Aim of the task ->
Below are the lines to check; count those holding the string "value" and give only the number.

------------------------------------------------------------

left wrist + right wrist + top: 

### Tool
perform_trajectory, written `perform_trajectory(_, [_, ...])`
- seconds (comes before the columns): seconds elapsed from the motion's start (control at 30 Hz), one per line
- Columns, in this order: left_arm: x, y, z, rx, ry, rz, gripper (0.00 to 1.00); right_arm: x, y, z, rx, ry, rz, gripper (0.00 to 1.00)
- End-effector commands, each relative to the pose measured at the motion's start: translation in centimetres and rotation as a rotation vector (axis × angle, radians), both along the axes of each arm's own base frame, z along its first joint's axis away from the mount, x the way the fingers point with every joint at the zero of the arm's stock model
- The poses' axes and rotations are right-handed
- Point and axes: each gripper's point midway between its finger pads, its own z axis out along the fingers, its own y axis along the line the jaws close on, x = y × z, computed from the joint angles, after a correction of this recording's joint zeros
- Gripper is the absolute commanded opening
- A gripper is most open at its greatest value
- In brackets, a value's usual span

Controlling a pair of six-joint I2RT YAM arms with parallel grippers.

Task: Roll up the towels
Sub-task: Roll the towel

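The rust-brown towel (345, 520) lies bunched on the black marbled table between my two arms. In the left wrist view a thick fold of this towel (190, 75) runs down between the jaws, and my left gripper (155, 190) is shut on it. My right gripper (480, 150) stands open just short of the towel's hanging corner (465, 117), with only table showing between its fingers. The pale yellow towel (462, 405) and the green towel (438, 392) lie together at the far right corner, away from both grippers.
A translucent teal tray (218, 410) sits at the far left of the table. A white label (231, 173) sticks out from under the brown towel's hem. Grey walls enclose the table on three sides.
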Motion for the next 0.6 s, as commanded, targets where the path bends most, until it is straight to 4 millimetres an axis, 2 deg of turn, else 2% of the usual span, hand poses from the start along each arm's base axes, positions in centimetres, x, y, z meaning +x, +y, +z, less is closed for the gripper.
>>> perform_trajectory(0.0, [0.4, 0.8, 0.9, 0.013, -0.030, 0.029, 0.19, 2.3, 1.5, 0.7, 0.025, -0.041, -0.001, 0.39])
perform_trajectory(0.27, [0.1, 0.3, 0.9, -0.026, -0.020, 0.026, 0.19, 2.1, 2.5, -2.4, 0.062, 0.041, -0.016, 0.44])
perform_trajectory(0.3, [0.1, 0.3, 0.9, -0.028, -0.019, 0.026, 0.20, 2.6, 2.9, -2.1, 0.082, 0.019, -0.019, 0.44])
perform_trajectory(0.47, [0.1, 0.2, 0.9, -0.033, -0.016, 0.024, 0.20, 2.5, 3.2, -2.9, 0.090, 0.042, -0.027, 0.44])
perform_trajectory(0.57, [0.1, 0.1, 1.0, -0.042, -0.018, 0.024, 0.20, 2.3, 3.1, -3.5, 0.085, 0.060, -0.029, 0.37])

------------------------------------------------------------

Exercise solution ->
2